• What to produce: When you reach the line with "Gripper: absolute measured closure" in the data below, begin printing lines exactly, and stop once the line with "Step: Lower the" has been printed.
:: Material for the task ::
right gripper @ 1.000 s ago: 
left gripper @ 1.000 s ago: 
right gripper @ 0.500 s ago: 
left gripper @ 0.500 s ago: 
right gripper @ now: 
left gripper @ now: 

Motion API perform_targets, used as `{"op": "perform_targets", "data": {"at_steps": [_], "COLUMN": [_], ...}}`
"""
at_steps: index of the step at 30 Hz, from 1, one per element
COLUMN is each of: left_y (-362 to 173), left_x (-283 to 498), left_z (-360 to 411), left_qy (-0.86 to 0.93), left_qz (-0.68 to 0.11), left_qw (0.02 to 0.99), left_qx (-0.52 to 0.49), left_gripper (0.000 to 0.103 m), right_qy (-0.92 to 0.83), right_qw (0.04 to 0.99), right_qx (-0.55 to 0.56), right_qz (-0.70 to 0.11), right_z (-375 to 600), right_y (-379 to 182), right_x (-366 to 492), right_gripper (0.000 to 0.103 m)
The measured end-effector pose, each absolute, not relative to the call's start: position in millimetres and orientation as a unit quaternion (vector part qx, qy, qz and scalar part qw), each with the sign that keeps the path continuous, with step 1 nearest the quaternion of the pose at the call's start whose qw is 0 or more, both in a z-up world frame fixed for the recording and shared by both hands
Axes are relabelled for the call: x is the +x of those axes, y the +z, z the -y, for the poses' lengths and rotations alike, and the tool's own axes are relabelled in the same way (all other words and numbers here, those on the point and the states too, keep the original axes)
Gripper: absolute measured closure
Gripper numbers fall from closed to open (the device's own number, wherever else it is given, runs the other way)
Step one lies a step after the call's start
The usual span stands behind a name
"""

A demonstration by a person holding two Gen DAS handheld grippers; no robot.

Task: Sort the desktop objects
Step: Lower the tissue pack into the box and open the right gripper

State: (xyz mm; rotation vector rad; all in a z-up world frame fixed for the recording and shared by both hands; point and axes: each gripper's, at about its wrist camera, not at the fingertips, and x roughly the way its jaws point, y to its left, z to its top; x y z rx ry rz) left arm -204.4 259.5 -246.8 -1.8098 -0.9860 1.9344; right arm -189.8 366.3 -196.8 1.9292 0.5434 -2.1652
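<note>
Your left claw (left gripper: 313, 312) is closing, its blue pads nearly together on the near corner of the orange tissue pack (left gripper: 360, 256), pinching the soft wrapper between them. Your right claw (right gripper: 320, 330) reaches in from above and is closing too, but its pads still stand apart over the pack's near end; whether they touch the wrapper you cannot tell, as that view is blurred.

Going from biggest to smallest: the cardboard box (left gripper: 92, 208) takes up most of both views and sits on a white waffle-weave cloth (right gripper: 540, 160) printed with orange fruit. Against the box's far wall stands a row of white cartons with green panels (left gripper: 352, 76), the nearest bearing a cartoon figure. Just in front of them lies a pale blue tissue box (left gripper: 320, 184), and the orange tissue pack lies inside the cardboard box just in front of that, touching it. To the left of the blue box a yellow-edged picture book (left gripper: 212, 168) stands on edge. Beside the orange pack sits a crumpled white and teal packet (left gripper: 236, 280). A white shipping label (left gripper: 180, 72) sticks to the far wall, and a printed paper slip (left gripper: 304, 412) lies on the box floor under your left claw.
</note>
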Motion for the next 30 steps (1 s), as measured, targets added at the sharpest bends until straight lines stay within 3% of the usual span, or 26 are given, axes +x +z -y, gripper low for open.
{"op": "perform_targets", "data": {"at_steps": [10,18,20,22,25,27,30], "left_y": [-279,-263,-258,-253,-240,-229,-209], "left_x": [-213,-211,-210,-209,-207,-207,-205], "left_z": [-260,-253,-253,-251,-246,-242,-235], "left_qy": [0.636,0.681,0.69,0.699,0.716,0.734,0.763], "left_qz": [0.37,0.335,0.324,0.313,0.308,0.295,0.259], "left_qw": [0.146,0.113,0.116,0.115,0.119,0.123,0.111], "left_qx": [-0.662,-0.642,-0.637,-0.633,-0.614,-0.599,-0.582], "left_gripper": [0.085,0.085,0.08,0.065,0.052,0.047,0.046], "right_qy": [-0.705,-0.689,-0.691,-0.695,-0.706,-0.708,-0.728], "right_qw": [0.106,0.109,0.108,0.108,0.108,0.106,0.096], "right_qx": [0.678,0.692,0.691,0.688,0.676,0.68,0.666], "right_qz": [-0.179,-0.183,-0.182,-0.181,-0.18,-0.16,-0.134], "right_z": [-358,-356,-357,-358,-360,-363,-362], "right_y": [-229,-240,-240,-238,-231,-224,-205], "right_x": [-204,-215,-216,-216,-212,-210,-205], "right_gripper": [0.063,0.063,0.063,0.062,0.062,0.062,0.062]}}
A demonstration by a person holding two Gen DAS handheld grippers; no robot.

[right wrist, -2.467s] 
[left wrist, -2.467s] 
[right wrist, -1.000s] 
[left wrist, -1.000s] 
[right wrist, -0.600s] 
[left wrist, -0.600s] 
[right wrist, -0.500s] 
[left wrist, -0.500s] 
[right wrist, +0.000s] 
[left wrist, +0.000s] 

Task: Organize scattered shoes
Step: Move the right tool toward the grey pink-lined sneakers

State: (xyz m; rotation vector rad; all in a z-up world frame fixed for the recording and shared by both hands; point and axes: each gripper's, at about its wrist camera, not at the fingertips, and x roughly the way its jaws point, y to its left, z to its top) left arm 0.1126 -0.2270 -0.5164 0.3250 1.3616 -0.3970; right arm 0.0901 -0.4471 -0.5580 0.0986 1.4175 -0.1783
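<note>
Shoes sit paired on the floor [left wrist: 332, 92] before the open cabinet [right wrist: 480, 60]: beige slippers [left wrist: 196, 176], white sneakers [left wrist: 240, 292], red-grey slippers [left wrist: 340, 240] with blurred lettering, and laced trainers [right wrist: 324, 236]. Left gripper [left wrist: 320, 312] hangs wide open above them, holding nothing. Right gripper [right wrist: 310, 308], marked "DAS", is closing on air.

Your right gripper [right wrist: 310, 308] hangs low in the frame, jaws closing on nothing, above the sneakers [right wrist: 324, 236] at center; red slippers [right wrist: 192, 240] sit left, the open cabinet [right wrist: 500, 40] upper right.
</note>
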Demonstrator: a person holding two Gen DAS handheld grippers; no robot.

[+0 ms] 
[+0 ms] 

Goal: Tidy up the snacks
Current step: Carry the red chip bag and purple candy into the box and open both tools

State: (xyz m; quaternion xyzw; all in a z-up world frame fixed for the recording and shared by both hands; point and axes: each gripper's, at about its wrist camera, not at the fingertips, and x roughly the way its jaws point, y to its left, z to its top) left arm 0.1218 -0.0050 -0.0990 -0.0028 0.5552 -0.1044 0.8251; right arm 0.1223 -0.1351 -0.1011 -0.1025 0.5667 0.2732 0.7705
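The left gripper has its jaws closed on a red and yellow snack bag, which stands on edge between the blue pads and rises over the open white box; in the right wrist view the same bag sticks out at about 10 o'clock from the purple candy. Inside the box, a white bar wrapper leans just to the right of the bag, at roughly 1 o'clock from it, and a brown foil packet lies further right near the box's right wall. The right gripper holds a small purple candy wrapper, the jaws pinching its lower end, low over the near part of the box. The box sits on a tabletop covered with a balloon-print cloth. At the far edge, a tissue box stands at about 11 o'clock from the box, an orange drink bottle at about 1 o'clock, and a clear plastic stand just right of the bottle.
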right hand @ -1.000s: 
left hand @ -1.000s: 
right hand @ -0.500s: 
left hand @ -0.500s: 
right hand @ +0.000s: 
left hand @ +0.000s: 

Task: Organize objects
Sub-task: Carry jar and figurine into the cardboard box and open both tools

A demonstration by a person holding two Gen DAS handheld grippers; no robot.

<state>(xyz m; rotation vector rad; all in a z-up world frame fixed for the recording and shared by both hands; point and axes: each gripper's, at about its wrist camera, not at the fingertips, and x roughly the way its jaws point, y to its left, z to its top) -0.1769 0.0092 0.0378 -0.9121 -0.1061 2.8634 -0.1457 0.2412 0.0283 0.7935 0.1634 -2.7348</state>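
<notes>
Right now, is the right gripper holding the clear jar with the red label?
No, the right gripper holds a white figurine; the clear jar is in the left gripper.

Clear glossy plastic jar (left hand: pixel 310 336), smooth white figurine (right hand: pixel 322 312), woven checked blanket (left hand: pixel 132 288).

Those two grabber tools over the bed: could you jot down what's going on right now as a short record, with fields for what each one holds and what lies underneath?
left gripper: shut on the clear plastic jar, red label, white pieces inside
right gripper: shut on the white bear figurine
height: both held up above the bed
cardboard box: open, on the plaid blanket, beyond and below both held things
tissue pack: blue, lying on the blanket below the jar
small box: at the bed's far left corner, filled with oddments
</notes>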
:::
• Output for this task:
Gripper: absolute measured closure
Gripper numbers fall from closed to open (the device's own number, wherever else it is given, runs the other way)
Step one lies a step after the call's start
The usual span stands behind a name
"""

A demonstration by a person holding two Gen DAS handheld grippers; no robot.

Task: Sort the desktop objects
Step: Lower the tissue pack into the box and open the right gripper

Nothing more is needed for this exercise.